Desde el camping de þakgil sale una ruta que te lleva por un camino en continuo ascenso hacia lo alto de la montaña. Ya desde el comienzo llama mucho la atención el color de la vegetación que se encuentra a lo largo del camino; es de un verde que aquí no existe, muy intenso, casi fosforito. Las montañas también tienen una forma extraña, como si estuviesen recubiertas de estrías verticales, y son escarpadas, con salientes y extrañas formaciones.
La primera parte es prácticamente de continua subida, pero las vistas, sin duda, merecen la pena. Además, el tiempo acompaña (es algo así como cuando nuestro otoño se va convirtiendo en invierno). A lo lejos divisamos dos personas, que caminan sobre el filo.

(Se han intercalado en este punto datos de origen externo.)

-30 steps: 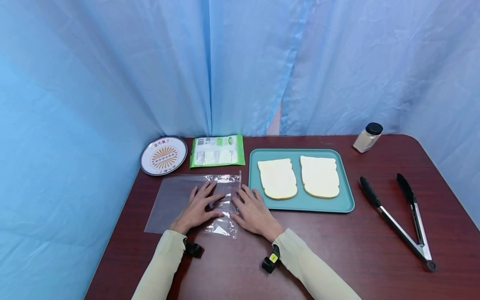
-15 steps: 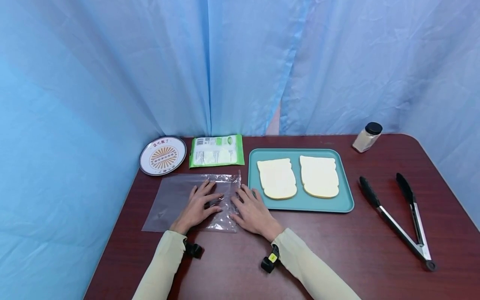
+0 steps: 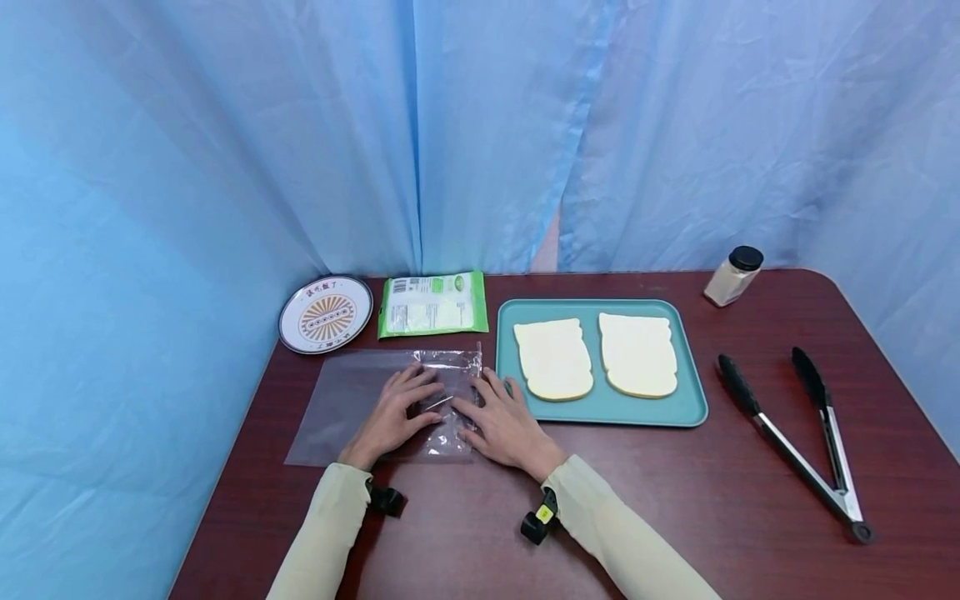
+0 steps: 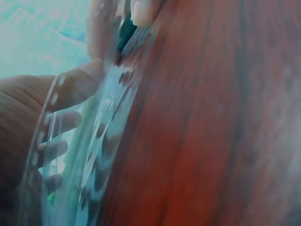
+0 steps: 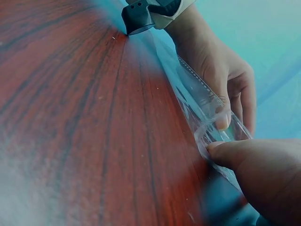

Según vamos contorneando las cimas, nos cruzamos con los dos senderistas que avistamos a lo lejos; son una pareja de turistas alemanes, de avanzada edad. Proseguimos la ruta para llegar a la montaña que antes quedaba a nuestra derecha, para descubrir una lengua glaciar que se asoma por un collado. A estas alturas la niebla ha bajado y ha comenzado a lloviznar. Ascendemos un pequeño remonte y, a lo lejos, frente a nosotros, se divisa el glaciar. Está ahí, aparentemente cerca, silencioso, inmenso.
Nos acercamos. Es impresionante. Allí parados, bajo la lluvia, podemos sentir el viento frío que nos trae. Estamos solos frente al glaciar, y la sensación es indescriptible. Me sentí pequeña frente a su inmensidad, grande por formar parte de ese momento.
Tan sólo por esa sensación habría merecido la pena el viaje.